## Your task
From the data below, repeat everything exactly except the images.

## Information shown
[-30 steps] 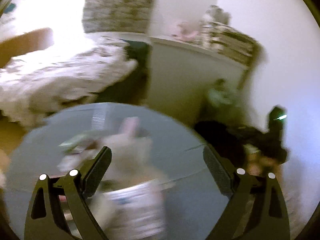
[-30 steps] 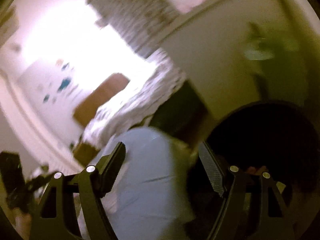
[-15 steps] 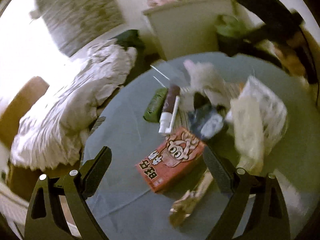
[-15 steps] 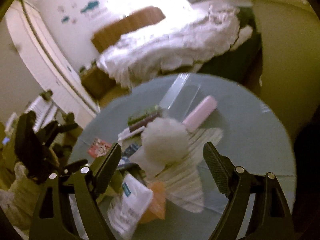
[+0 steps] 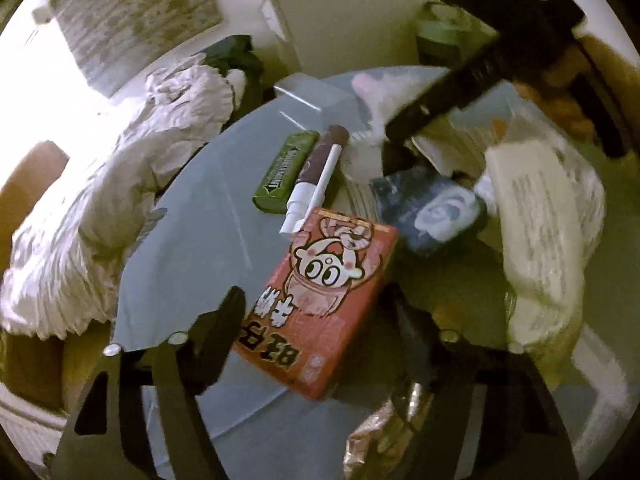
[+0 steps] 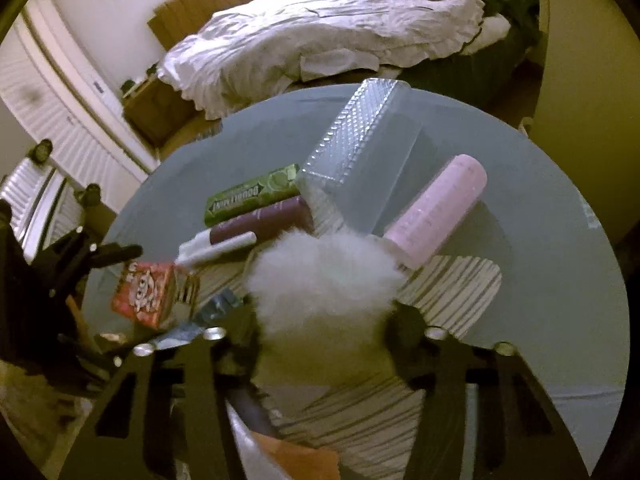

## Answer to this task
[-30 steps] 
[-30 steps] 
[-15 steps] 
[-15 steps] 
[+0 steps] 
[+0 steps] 

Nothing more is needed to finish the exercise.